## Activity:
Please print out every line of the material, unchanged.

## Supplied material:
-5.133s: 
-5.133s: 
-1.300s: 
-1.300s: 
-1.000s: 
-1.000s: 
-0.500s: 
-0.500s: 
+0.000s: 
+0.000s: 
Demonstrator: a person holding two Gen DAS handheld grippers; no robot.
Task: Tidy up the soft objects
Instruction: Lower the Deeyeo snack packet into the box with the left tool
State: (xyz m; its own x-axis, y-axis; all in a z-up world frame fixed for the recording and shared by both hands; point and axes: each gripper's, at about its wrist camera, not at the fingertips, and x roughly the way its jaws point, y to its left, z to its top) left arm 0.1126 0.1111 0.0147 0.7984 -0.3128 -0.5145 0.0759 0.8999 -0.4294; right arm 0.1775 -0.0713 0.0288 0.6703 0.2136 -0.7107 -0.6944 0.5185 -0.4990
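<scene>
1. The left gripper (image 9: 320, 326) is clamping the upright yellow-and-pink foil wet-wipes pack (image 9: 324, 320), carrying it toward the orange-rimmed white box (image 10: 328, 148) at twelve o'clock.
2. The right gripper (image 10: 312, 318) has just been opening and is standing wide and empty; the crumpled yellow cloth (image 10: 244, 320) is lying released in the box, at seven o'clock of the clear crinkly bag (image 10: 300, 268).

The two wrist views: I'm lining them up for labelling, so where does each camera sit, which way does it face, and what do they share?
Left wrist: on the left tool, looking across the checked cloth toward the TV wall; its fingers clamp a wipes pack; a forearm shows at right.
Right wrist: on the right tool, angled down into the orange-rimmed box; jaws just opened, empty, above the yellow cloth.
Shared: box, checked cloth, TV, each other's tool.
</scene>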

## Written answer:
-5.133s: 
-5.133s: 
-1.300s: 
-1.300s: 
-1.000s: 
-1.000s: 
-0.500s: 
-0.500s: 
+0.000s: 
+0.000s: 
Demonstrator: a person holding two Gen DAS handheld grippers; no robot.
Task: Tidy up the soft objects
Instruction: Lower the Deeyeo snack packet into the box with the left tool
State: (xyz m; its own x-axis, y-axis; all in a z-up world frame fixed for the recording and shared by both hands; point and axes: each gripper's, at about its wrist camera, not at the fingertips, and x roughly the way its jaws point, y to its left, z to its top) left arm 0.1126 0.1111 0.0147 0.7984 -0.3128 -0.5145 0.0759 0.8999 -0.4294; right arm 0.1775 -0.0713 0.0288 0.6703 0.2136 -0.7107 -0.6944 0.5185 -0.4990
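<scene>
1. The left gripper (image 9: 320, 326) is clamping the upright yellow-and-pink foil wet-wipes pack (image 9: 324, 320), carrying it toward the orange-rimmed white box (image 10: 328, 148) at twelve o'clock.
2. The right gripper (image 10: 312, 318) has just been opening and is standing wide and empty; the crumpled yellow cloth (image 10: 244, 320) is lying released in the box, at seven o'clock of the clear crinkly bag (image 10: 300, 268).

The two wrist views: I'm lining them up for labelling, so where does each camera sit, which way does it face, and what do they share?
Left wrist: on the left tool, looking across the checked cloth toward the TV wall; its fingers clamp a wipes pack; a forearm shows at right.
Right wrist: on the right tool, angled down into the orange-rimmed box; jaws just opened, empty, above the yellow cloth.
Shared: box, checked cloth, TV, each other's tool.
</scene>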

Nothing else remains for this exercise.